Problem
Please restate each line of the data that follows word for word, skipping any image.

Data section
☆ ☆ ☆ ☆ ☆ ☆ ☆

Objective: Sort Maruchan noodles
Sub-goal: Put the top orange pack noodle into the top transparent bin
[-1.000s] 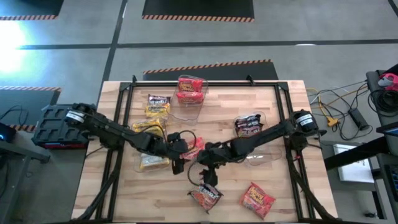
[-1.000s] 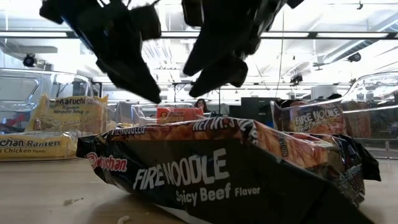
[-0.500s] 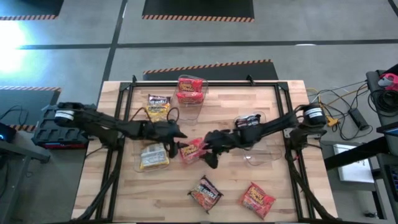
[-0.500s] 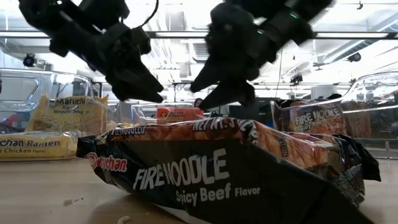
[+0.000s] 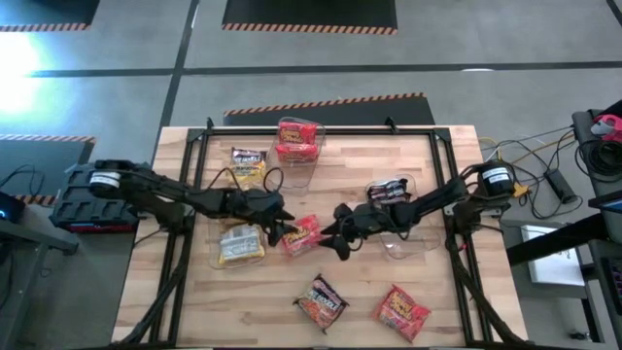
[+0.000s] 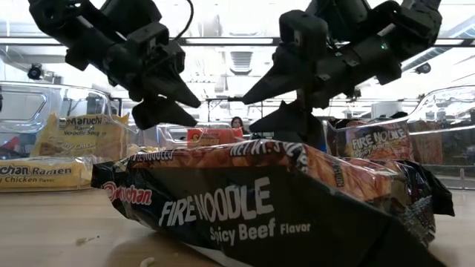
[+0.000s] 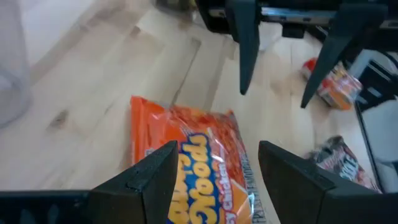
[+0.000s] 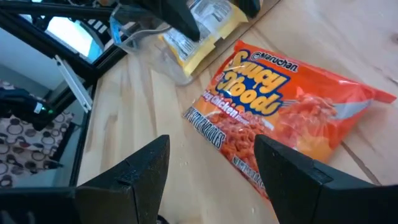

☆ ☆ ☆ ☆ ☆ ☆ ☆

Answer box
Objective: Sort Maruchan noodles
Sub-goal: Put the top orange pack noodle into the top transparent bin
[-1.000s] 
[-1.000s] 
[-0.500s] 
[-0.500s] 
[+0.000s] 
[+0.000s] 
[+0.000s] 
[+0.000s] 

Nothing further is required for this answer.